Ao adágio popular “estamos sempre a tempo”, junta-se a espécie de lema da Mistaker Maker, plataforma artística que dá vida ao projeto: “De erro em erro é que se aprende”, sintetiza Lara Rodrigues. Nada há nada que não se possa desenhar, não há desenhos perfeitos nem linhas direitas – e aqui não há borracha para apagar.

Para 15 maiores, alunos e professores da Universidade Sénior de Ourém (USO), a experiência ganha-se – lá está – por tentativa (e erro). “Alguns estão a reclamar que são de Letras e nunca desenharam; e, de repente, estão a desenhar e estão a divertir-se”. Antes de deitarem mão aos sprays, a mentora do projeto deu uma lição de arte urbana, ajudando os idosos a entender o que veem nas ruas.

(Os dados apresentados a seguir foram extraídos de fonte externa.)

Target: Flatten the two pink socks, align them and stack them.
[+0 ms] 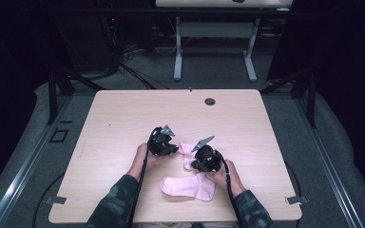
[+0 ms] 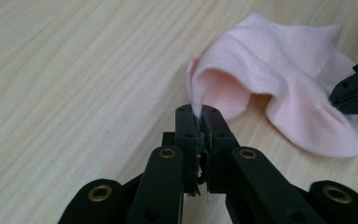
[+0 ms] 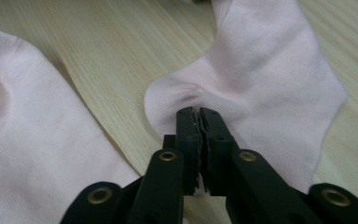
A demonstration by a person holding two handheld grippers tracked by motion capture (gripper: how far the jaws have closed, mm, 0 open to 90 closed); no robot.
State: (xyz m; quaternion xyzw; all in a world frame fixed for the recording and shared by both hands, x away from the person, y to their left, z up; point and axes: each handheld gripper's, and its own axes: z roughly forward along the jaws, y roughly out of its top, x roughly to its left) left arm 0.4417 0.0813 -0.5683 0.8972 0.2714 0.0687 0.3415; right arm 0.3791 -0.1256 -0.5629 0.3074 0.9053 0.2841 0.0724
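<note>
Two pink socks lie on the light wooden table [image 1: 123, 118]. One sock [image 1: 188, 188] rests flat near the front edge. The other sock [image 1: 187, 153] is bunched between my two grippers. My left gripper [image 1: 175, 149] is shut on that sock's thin edge [image 2: 199, 112], and the sock [image 2: 279, 79] arches up beyond the jaws. My right gripper [image 1: 195, 164] is shut on a fold of the same sock [image 3: 198, 113], whose body [image 3: 265, 74] spreads to the right. The flat sock [image 3: 23, 140] lies at the left of the right gripper view.
A round cable hole [image 1: 210, 101] sits near the table's far edge. Bare wood stretches behind and to both sides of the socks. The right gripper's jaw tip [image 2: 354, 88] pokes in at the right edge of the left gripper view.
</note>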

Os minutos iniciais de resistência foram vencidos ao primeiro desafio: inventar um nome “de rua”, uma tag. E assim, de desafio em desafio, se chegou ao mural, “registo final” deste workshop que decorreu no início da semana.

Na parede de um edifício junto às piscinas de Ourém, os idosos lançaram mãos à obram e pintaram – depois de pensar no assunto – as suas visões da cidade. O mural traduz, para o futuro, “a memória deste momento bem passado” e a “capacidade para aprender coisas novas, apesar da idade”, frisa Lara Seixo Rodrigues.